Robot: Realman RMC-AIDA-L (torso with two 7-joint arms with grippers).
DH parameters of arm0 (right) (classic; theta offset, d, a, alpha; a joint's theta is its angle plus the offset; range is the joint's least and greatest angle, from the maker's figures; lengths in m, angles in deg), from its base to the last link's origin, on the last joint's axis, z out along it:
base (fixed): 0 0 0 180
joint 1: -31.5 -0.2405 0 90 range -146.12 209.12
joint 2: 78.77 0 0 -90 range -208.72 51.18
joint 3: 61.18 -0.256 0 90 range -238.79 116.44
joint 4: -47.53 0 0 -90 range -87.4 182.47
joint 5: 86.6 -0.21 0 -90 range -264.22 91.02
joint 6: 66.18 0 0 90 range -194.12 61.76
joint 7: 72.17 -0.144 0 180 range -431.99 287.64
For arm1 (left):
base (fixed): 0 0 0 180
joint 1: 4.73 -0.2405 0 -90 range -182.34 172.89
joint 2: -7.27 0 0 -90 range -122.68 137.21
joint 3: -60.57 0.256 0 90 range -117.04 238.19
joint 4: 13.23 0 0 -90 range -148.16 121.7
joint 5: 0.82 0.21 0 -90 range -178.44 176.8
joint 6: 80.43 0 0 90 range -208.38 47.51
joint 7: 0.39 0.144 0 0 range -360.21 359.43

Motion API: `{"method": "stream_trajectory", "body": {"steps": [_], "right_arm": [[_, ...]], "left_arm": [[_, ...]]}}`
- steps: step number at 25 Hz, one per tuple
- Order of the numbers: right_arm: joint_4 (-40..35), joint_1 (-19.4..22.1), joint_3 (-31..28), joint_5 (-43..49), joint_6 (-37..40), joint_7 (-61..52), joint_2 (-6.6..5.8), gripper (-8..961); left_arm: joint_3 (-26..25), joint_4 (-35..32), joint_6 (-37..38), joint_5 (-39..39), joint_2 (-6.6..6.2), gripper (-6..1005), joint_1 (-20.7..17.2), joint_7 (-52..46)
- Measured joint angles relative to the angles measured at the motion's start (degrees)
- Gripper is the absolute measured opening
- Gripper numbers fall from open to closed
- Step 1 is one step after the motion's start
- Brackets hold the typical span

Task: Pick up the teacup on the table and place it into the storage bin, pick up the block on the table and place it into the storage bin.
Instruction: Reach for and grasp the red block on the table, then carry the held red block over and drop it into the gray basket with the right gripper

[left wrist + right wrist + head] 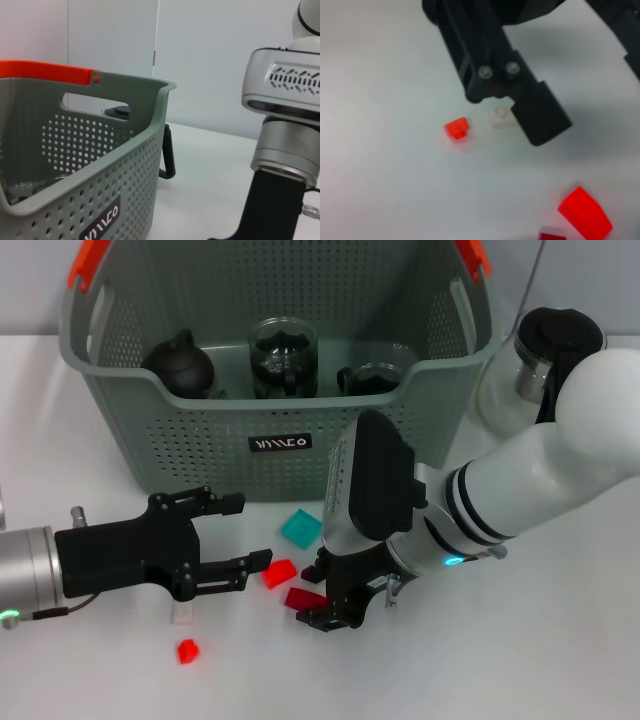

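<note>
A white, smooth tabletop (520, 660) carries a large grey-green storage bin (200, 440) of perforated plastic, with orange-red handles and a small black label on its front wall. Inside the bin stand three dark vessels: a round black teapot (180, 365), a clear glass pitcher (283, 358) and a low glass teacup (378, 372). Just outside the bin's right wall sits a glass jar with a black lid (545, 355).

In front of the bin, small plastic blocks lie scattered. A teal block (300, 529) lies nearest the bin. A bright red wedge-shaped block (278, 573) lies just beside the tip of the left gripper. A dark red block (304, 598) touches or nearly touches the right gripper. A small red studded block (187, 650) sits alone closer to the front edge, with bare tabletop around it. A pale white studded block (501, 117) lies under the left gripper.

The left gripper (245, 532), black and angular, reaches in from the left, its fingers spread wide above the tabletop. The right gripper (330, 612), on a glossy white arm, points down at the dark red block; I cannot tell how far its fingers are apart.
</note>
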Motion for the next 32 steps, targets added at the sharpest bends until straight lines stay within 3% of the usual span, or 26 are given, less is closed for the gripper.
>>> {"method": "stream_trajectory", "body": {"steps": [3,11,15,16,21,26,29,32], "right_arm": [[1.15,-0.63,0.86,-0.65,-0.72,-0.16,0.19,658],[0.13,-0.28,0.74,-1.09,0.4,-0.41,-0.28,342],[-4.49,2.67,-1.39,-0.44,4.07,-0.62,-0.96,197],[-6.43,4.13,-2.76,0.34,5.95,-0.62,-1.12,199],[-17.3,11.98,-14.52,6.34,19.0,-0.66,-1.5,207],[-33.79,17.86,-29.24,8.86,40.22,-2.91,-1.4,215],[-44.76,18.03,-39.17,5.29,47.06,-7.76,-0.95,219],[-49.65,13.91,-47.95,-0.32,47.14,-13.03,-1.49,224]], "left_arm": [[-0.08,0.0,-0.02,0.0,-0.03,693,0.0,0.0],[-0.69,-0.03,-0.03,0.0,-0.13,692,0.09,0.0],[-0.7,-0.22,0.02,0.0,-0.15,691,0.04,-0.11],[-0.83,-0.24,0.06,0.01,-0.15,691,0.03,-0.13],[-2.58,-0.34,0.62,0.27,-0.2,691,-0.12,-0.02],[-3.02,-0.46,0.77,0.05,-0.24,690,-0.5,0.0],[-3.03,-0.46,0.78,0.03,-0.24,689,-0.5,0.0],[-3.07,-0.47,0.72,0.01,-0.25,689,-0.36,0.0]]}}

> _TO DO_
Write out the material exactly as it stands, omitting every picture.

> _RESPONSE TO THE EXERCISE_
Robot: Realman RMC-AIDA-L (torso with two 7-joint arms with grippers).
DH parameters of arm0 (right) (classic; theta offset, d, a, alpha; a joint's theta is its angle plus the offset; range is the joint's least and greatest angle, from the maker's figures; lengths in m, angles in deg), from its base to the last link's origin, on the last joint's axis, z out along it:
base (fixed): 0 0 0 180
joint 1: -31.5 -0.2405 0 90 range -146.12 209.12
joint 2: 78.77 0 0 -90 range -208.72 51.18
joint 3: 61.18 -0.256 0 90 range -238.79 116.44
joint 4: -47.53 0 0 -90 range -87.4 182.47
joint 5: 86.6 -0.21 0 -90 range -264.22 91.02
joint 6: 66.18 0 0 90 range -194.12 61.76
joint 7: 72.17 -0.144 0 180 range -431.99 287.64
For arm1 (left):
base (fixed): 0 0 0 180
joint 1: 4.73 -0.2405 0 -90 range -182.34 172.89
joint 2: -7.27 0 0 -90 range -122.68 137.21
joint 3: -60.57 0.256 0 90 range -117.04 238.19
joint 4: 13.23 0 0 -90 range -148.16 121.7
joint 5: 0.82 0.21 0 -90 range -178.44 176.8
joint 6: 80.43 0 0 90 range -208.38 47.51
joint 7: 0.39 0.144 0 0 range -360.21 359.43

Motion API: `{"method": "stream_trajectory", "body": {"steps": [_], "right_arm": [[_, ...]], "left_arm": [[_, ...]]}}`
- steps: step number at 25 Hz, one per tuple
- Order of the numbers: right_arm: joint_4 (-40..35), joint_1 (-19.4..22.1), joint_3 (-31..28), joint_5 (-43..49), joint_6 (-37..40), joint_7 (-61..52), joint_2 (-6.6..5.8), gripper (-8..961); left_arm: joint_3 (-26..25), joint_4 (-35..32), joint_6 (-37..38), joint_5 (-39..39), joint_2 (-6.6..6.2), gripper (-6..1005), joint_1 (-20.7..17.2), joint_7 (-52..46)
- Measured joint angles relative to the angles measured at the motion's start (degrees)
- Gripper is the absolute measured opening
- Gripper numbers fall from open to closed
- Step 1 is one step after the motion's start
- Brackets hold the typical span

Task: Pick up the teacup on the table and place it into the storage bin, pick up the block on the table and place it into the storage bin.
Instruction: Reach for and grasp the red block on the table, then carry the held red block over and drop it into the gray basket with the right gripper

[left wrist + right wrist + head] 

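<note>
A white, smooth tabletop (520, 660) carries a large grey-green storage bin (200, 440) of perforated plastic, with orange-red handles and a small black label on its front wall. Inside the bin stand three dark vessels: a round black teapot (180, 365), a clear glass pitcher (283, 358) and a low glass teacup (378, 372). Just outside the bin's right wall sits a glass jar with a black lid (545, 355).

In front of the bin, small plastic blocks lie scattered. A teal block (300, 529) lies nearest the bin. A bright red wedge-shaped block (278, 573) lies just beside the tip of the left gripper. A dark red block (304, 598) touches or nearly touches the right gripper. A small red studded block (187, 650) sits alone closer to the front edge, with bare tabletop around it. A pale white studded block (501, 117) lies under the left gripper.

The left gripper (245, 532), black and angular, reaches in from the left, its fingers spread wide above the tabletop. The right gripper (330, 612), on a glossy white arm, points down at the dark red block; I cannot tell how far its fingers are apart.
</note>
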Motion for the next 32 steps, targets added at the sharpest bends until straight lines stay within 3% of the usual span, or 26 are given, less is closed for the gripper.
>>> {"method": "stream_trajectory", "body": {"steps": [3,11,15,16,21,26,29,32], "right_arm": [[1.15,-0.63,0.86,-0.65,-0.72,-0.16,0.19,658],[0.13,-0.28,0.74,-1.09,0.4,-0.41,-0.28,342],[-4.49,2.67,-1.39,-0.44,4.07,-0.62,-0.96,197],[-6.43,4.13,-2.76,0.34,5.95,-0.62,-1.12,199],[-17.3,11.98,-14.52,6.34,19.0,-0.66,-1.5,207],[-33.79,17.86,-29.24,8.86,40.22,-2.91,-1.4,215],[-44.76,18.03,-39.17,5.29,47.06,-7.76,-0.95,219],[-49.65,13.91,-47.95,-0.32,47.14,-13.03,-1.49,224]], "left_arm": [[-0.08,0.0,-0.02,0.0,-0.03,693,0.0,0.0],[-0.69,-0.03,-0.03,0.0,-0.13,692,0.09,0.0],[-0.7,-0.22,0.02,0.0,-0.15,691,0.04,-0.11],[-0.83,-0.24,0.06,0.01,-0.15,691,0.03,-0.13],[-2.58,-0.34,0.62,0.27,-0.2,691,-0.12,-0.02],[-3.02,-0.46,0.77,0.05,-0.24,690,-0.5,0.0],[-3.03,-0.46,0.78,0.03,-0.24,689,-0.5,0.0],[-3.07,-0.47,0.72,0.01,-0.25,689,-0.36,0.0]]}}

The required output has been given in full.